Boo! Halloween may be creeping up, but it doesn’t have to haunt your nightmares with a sugar-induced candy coma. Swap out some of the trick-or-treat sweets this season for some frightfully fantastic recipes that will conjure up screams of rave reviews. Top culinary wizards share their magic for ghoulishly gush worthy options guaranteed to make your Halloween bash a real thriller!
Cast a spell with this wickedly delightful spooky witch face that’s sure to enchant even the most finicky of goblins!
Halloween Witch Chips and Guacamole by Angela Cardamone Campos, a Registered Nurse, Runner, Ironman Triathlete, & Cooking Enthusiast who shares inspiration and some of her favorite recipes on Marathons and Motivation. You can follow her at @MarathonsandMotivation on Instagram and Facebook.
Ingredients:
For Guacamole
- 5 medium ripe avocados seeds removed and scooped from peel
- 1 garlic clove minced
- 2 Roma tomatoes seeded and diced
- ¼ cup onion finely diced
- 1/2 cup lime juice
- 2 tablespoons fresh cilantro minced
- ½ jalapeno seeds and membrane removed, finely diced (optional)
To Make Witch
- 8 ounces Blue corn tortilla chips for the hat
- 1 black olive cut in half through the middle (for the eyes)
- 1 slice avocado for the nose
- 1 slice red bell pepper for the mouth
- Carrot sticks for the hair
Instructions:
For Guacamole:
- Smash avocado in a large bowl with a potato masher, fork, or pastry blender.
- Place the remainder of ingredients into the bowl and stir until well combined.
It is best served immediately. ***However, if you make it ahead of time, spread a thin layer of lime juice over the top to prevent avocado from turning brown. Then, press plastic wrap firmly over top and refrigerate until ready to serve. When ready to serve, stir the guacamole again until lime juice is well combined.
To Make Witch:
- Place the guacamole in the shape of a face in the center of a large plate.
- Cut 1 black olive in half and use for eyes.
- Place a slice of avocado in center for nose.

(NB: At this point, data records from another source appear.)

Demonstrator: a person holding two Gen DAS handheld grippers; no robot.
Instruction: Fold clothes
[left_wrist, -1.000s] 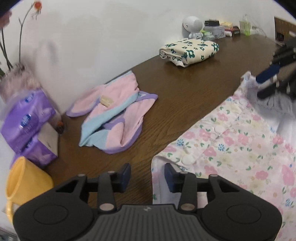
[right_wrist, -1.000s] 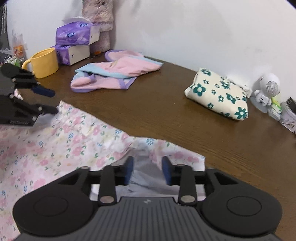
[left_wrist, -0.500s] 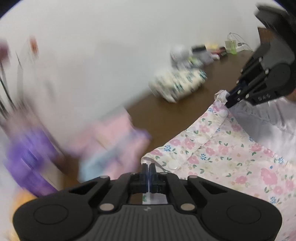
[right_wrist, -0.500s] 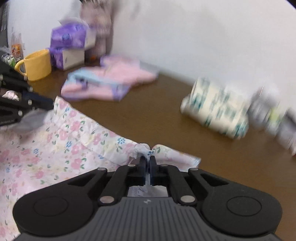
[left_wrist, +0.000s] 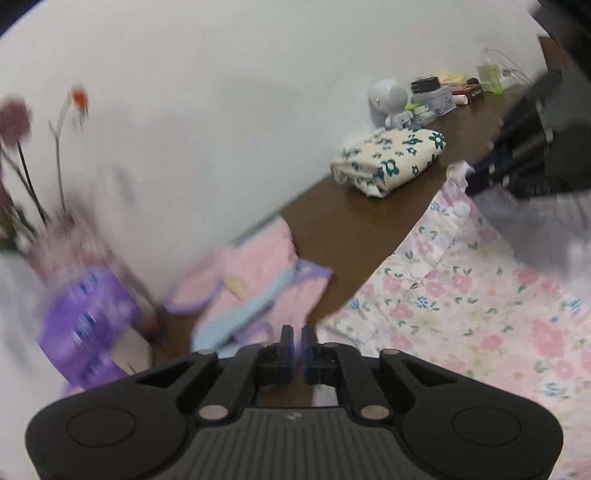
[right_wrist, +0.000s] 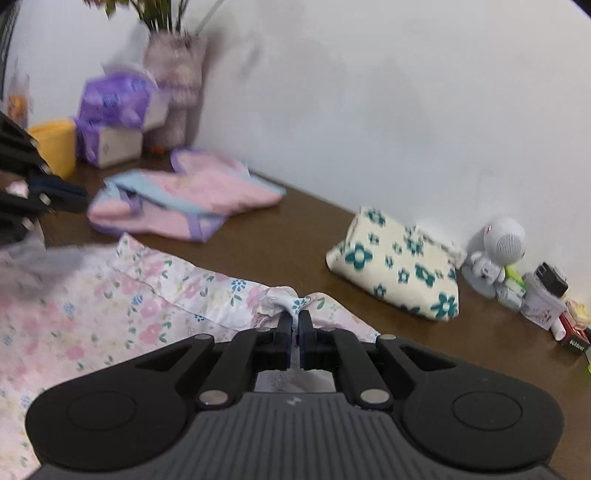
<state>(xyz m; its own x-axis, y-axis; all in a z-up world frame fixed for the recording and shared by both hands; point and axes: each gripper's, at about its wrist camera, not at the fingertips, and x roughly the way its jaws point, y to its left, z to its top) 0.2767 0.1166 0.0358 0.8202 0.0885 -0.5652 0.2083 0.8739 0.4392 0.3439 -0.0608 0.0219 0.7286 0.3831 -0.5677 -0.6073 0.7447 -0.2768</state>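
The right fingers (right_wrist: 284, 332) are clamped on a bunched edge of the floral garment (right_wrist: 110, 295), which is spread across the brown surface (right_wrist: 295, 240). The left fingers (left_wrist: 286, 339) have just been opening: a narrow gap is seen, with no cloth between them.

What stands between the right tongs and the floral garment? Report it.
Nothing visible does. The right tongs are already shut on a bunched edge of the floral garment. Ahead of them is bare brown table. The folded cream garment and the pink garment lie farther back, towards the wall.
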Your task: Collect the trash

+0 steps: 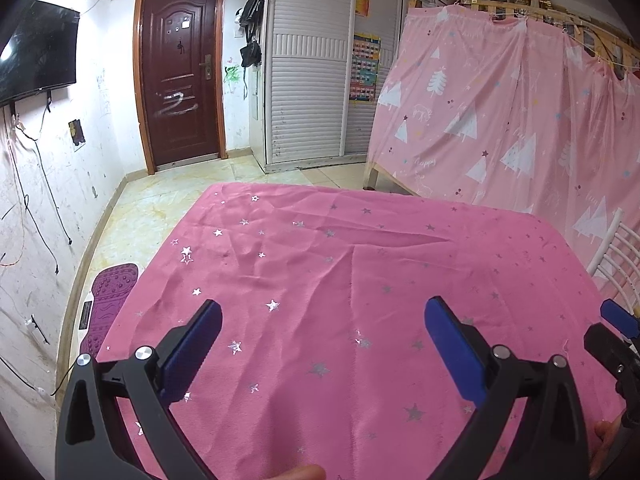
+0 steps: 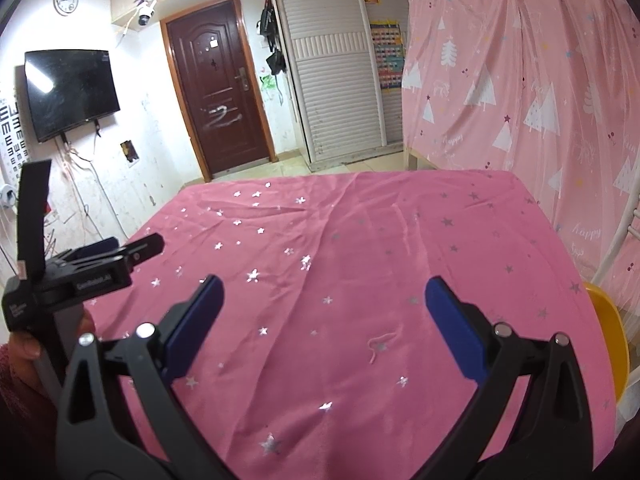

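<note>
Both tools, left tool [image 1: 323, 312] and right tool [image 2: 323, 292], hover wide open, empty, over pink starred tablecloth [image 1: 360, 264].

A cloth-covered table [image 2: 360, 280] stood before the door [image 2: 218, 88], a TV [image 2: 70, 94] on the left wall, a curtain [image 2: 520, 92] to the right.
</note>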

- Place 1 thin strip of red bell pepper under nose for the mouth
- Add carrot sticks on each side for witch’s hair
- Then, arrange blue corn tortilla chips on top in the shape of a hat.

Nutrition:
Serving: 1g | Calories: 302kcal | Carbohydrates: 28g | Protein: 4g | Fat: 22g | Saturated Fat: 3g | Polyunsaturated Fat: 5g | Monounsaturated Fat: 13g | Trans Fat: 0.02g | Sodium: 90mg | Potassium: 672mg | Fiber: 9g | Sugar: 2g | Vitamin A: 581IU | Vitamin C: 30mg | Calcium: 43mg | Iron: 1mg
Unleash the magic of pumpkin season with this hauntingly delicious Armenian treasure!

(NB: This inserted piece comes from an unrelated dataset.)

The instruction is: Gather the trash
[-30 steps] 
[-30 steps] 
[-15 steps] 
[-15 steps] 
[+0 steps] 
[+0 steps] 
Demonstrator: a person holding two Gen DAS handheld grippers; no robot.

GHAPAMA (ARMENIAN STUFFED PUMPKIN) by Janelle Leatherwood, a Registered Dietitian Nutritionist who also works part-time in pediatric healthcare and also shares Armenian and Mediterranean recipes on The Stuffed Grape Leaf. You can follow her at @thestuffedgrapeleaf on Instagram and Facebook.

Ingredients:
- 3 small pie pumpkins or one larger pumpkin
- 2 cups water
- 1 cup basmati rice
- 1 teaspoon salt
- 5 tablespoons melted butter
- 4 tablespoons honey
- 1 teaspoon cinnamon
- 1 1/4 cup chopped walnuts
- 1 1/4 cup dried fruit (e.g. raisins, cranberries, diced apricots, diced dates)
- 1 finely chopped large green apple

Instructions:
- Wash the outside of the pumpkin(s) and cut the lids out in a starburst shape (for a tighter-fitting lid and pretty presentation) or just in a plain circle. Then, clean out all the pulp, seeds and stringy fibers and rinse the inside out.
- Pre-cook the basmati rice. First, rinse the rice under cool water in a fine mesh sieve. Then add the rice with 2 cups of water and a teaspoon of salt to a pot. Bring to a boil, cover and simmer for 10-15 minutes, or until about halfway done. Then remove the rice from the heat and drain and reserve the cooking liquid. Place the rice in a large bowl to cool down quickly and allow enough room to stir in the remaining ingredients.
- Chop the apricots, dates or any other dried fruit that you are using in addition to the raisins and dried cranberries. Also, core and dice up a green apple.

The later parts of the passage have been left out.